◆ **YOUR INSTRUCTIONS**
Every line in the data below from the one containing "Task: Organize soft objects" down to the one containing "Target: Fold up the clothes", both included, must be retyped exactly; no other line is to appear.

◆ **EXERCISE DATA**
○ ○ ○ ○ ○ ○ ○

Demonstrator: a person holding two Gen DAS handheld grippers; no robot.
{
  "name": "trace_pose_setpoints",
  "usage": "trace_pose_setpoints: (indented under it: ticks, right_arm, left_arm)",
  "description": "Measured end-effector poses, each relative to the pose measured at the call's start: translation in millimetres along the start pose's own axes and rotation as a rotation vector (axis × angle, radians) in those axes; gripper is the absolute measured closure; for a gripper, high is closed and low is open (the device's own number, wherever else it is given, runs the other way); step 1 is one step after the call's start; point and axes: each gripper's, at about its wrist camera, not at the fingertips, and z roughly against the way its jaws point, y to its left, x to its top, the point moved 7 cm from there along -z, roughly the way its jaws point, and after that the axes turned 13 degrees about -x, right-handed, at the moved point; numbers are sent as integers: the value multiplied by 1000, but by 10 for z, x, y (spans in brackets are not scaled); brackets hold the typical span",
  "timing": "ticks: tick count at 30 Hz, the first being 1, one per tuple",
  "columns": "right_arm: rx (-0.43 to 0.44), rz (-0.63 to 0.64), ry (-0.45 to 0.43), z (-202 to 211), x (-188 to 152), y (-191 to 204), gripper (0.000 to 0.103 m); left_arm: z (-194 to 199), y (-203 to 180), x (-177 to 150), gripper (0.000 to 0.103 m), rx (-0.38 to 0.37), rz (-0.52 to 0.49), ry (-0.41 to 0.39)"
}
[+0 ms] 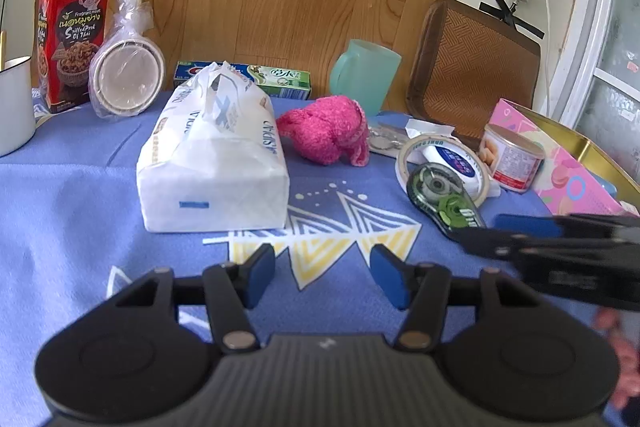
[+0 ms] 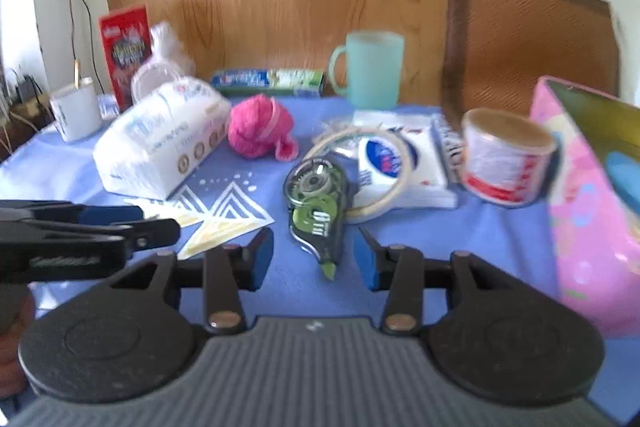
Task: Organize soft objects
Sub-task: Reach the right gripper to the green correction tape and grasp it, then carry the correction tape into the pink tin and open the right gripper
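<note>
Bench [image 1: 60, 195]: blue cloth cover, cluttered.
Tissue pack [image 1: 216, 163]: lying left of centre.
Pink towel [image 1: 326, 129]: bunched just right of it.
Left tongs [image 1: 322, 277]: tilted down, spread, pinching nothing.
Right tongs [image 2: 314, 261]: tilted down, spread, empty, correction tape [image 2: 318, 203] just ahead.

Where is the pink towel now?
The pink towel lies on the blue cloth, middle of both views, between the tissue pack and the tape roll, before the green cup.
</note>
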Motion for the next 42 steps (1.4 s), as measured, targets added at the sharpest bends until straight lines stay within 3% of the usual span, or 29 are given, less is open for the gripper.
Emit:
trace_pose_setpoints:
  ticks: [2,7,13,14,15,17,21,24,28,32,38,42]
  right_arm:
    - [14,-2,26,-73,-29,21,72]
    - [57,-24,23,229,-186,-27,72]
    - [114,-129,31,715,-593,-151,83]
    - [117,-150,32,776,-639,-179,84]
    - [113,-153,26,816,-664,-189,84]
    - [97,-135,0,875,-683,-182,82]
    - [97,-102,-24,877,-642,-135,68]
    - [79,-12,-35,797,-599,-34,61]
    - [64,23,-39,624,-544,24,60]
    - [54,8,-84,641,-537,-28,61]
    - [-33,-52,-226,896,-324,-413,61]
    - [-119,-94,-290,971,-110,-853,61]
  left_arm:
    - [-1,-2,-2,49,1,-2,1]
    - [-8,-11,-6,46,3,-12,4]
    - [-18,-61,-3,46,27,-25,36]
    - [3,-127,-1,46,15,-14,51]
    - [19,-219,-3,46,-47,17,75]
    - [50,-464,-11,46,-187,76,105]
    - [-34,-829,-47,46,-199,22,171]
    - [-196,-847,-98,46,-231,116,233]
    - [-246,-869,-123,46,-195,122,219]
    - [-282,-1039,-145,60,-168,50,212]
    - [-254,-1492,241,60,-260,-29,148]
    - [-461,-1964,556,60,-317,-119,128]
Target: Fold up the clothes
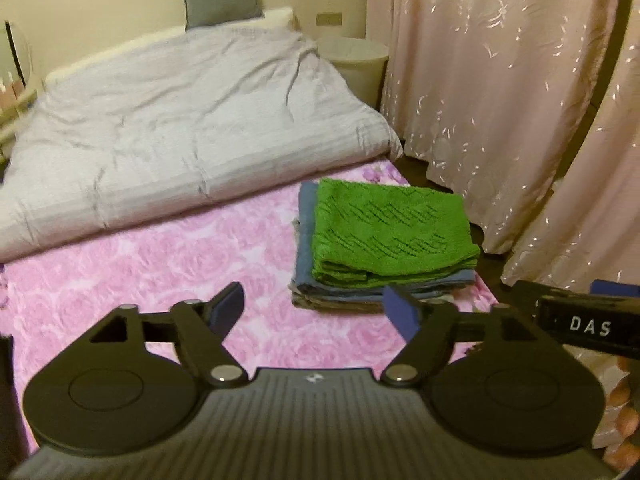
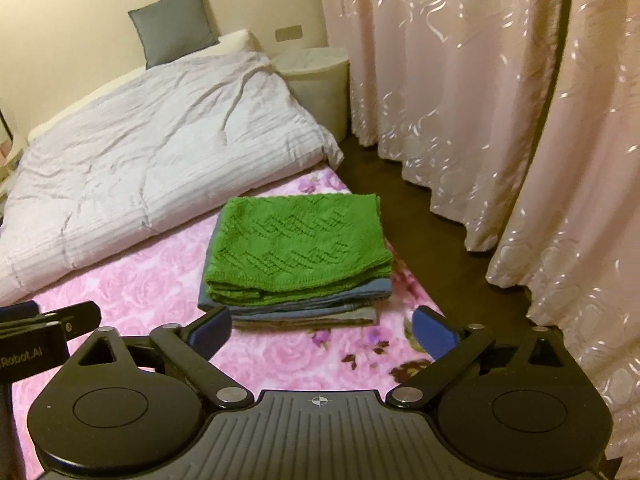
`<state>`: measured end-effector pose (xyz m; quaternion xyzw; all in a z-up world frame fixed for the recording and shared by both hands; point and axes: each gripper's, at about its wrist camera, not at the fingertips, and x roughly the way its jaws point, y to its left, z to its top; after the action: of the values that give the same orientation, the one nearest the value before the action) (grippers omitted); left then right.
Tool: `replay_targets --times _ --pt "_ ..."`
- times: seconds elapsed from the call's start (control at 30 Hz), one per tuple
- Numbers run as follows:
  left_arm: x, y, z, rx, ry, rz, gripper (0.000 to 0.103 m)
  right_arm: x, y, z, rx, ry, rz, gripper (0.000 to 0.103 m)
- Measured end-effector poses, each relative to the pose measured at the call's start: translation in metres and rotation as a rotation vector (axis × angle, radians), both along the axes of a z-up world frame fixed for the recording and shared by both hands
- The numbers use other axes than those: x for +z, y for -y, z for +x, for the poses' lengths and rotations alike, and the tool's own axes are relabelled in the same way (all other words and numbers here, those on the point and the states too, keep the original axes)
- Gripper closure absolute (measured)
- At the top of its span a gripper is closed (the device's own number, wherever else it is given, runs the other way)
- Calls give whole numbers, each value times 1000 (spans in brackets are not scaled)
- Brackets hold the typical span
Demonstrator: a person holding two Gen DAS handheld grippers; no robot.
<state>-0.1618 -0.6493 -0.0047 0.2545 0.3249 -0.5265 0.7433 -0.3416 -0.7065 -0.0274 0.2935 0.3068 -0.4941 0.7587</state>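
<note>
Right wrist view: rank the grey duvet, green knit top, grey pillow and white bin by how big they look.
1. grey duvet
2. green knit top, though it lies nearer the camera
3. grey pillow and white bin: look alike, both far back, so unranked

Warm, dim indoor light gives both views a yellowish cast, with soft shadows and no harsh glare. Fisheye distortion bends the curtains (image 2: 500, 100) and the bed (image 1: 140, 280) toward dark vignetted corners. Fine detail is soft and slightly smeared, most at the edges.
</note>
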Motion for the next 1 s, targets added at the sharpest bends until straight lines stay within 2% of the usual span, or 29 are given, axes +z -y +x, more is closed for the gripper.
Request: replay_targets --times 0.23,0.6,1.0 --pt "12 -27 -6 -25 -1 -29 26 15 -30 -8 -40 -3 -44 0" --pt "22 -68 -11 -70 -9 -33 23 24 -86 -16 -97 -18 -40 0" --pt "19 -89 -10 -20 -6 -16 20 30 -94 -8 -54 -45 -40 0"
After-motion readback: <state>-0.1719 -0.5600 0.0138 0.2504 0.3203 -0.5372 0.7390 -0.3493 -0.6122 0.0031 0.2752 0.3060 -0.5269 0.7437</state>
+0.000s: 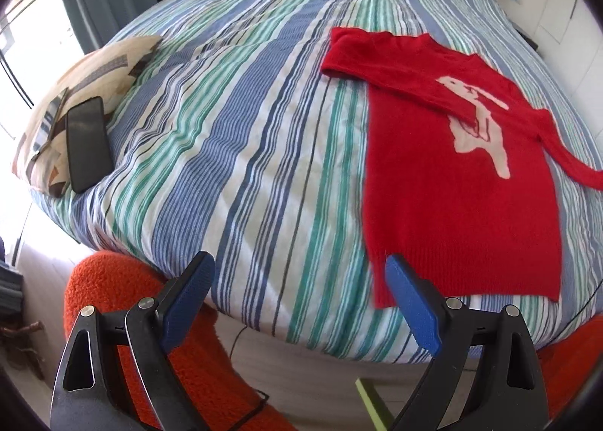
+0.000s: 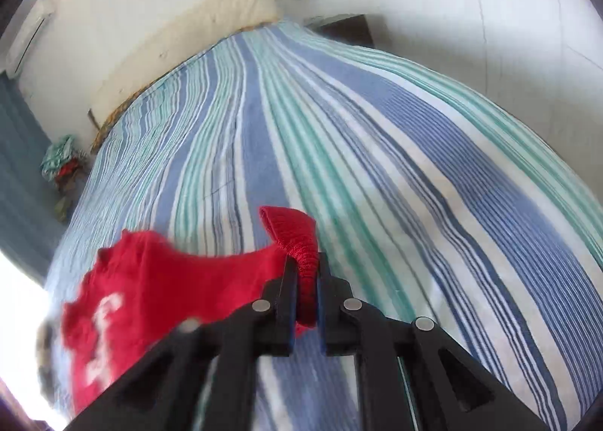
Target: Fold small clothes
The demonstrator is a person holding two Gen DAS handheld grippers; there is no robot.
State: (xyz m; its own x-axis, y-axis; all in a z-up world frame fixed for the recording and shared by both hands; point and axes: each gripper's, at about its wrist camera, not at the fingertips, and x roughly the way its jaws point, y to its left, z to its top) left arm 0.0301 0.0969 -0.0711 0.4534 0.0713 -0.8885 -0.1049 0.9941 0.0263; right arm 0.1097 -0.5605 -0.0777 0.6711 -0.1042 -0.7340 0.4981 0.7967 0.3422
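Note:
A small red sweater (image 1: 452, 182) with a pale animal figure lies flat on the striped bedspread (image 1: 233, 137), its left sleeve folded across the chest. My left gripper (image 1: 297, 276) is open and empty, hovering at the bed's near edge just left of the sweater's hem. In the right wrist view my right gripper (image 2: 306, 272) is shut on the ribbed cuff of the sweater's right sleeve (image 2: 297, 239), held above the bedspread (image 2: 377, 167). The sweater body (image 2: 143, 299) trails to the left, blurred.
A patterned pillow (image 1: 86, 92) with a black phone (image 1: 88, 144) on it lies at the bed's left edge. An orange fuzzy seat (image 1: 124, 288) stands below the near edge. A headboard cushion (image 2: 188, 54) and white wall lie beyond the bed.

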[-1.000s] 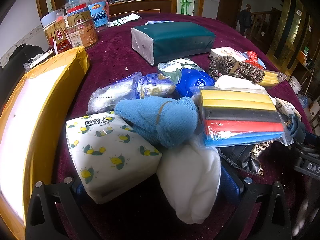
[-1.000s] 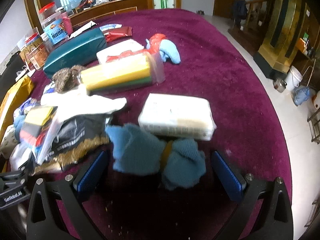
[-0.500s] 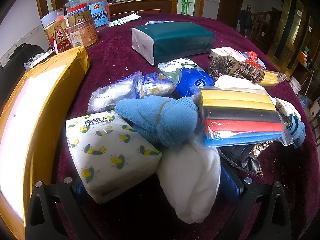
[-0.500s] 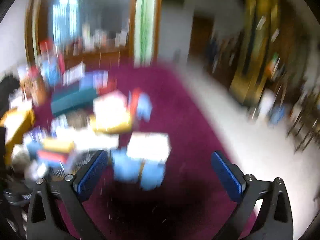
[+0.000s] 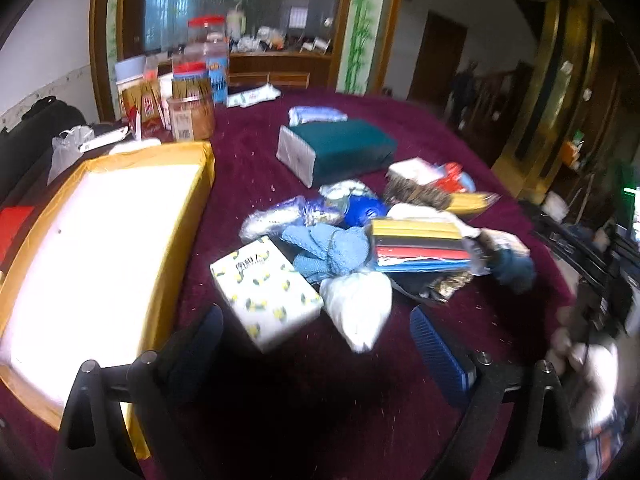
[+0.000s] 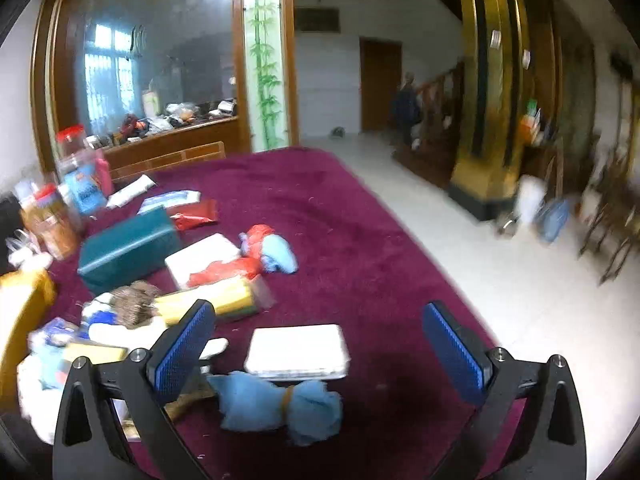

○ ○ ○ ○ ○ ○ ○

◆ **YOUR SOLUTION**
Task: Organize soft objects
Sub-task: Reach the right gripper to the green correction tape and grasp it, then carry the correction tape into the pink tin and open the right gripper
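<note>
Bench [image 1: 60, 195]: blue cloth cover, cluttered.
Tissue pack [image 1: 216, 163]: lying left of centre.
Pink towel [image 1: 326, 129]: bunched just right of it.
Left tongs [image 1: 322, 277]: tilted down, spread, pinching nothing.
Right tongs [image 2: 314, 261]: tilted down, spread, empty, correction tape [image 2: 318, 203] just ahead.

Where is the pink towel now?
The pink towel lies on the blue cloth, middle of both views, between the tissue pack and the tape roll, before the green cup.
</note>
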Motion for the next 42 steps (1.4 s), as measured, targets added at the sharpest bends until straight lines stay within 3% of the usual span, or 29 are given, less is open for the gripper.
Emit:
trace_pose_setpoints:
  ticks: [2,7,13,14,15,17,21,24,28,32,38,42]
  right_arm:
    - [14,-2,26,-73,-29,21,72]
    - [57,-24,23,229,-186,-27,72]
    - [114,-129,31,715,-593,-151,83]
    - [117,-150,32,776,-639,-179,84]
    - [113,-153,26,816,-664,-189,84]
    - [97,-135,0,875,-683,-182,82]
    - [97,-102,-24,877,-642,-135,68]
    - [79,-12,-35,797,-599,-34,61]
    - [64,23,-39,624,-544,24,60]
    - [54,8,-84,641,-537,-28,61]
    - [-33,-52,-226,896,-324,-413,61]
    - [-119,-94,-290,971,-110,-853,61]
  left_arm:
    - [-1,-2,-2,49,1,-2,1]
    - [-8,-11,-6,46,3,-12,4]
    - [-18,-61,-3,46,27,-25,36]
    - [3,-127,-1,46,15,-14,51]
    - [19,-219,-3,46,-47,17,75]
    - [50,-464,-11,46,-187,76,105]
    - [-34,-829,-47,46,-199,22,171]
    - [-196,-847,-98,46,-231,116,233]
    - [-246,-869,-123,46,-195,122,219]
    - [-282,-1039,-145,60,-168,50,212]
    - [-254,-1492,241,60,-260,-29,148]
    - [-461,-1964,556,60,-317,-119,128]
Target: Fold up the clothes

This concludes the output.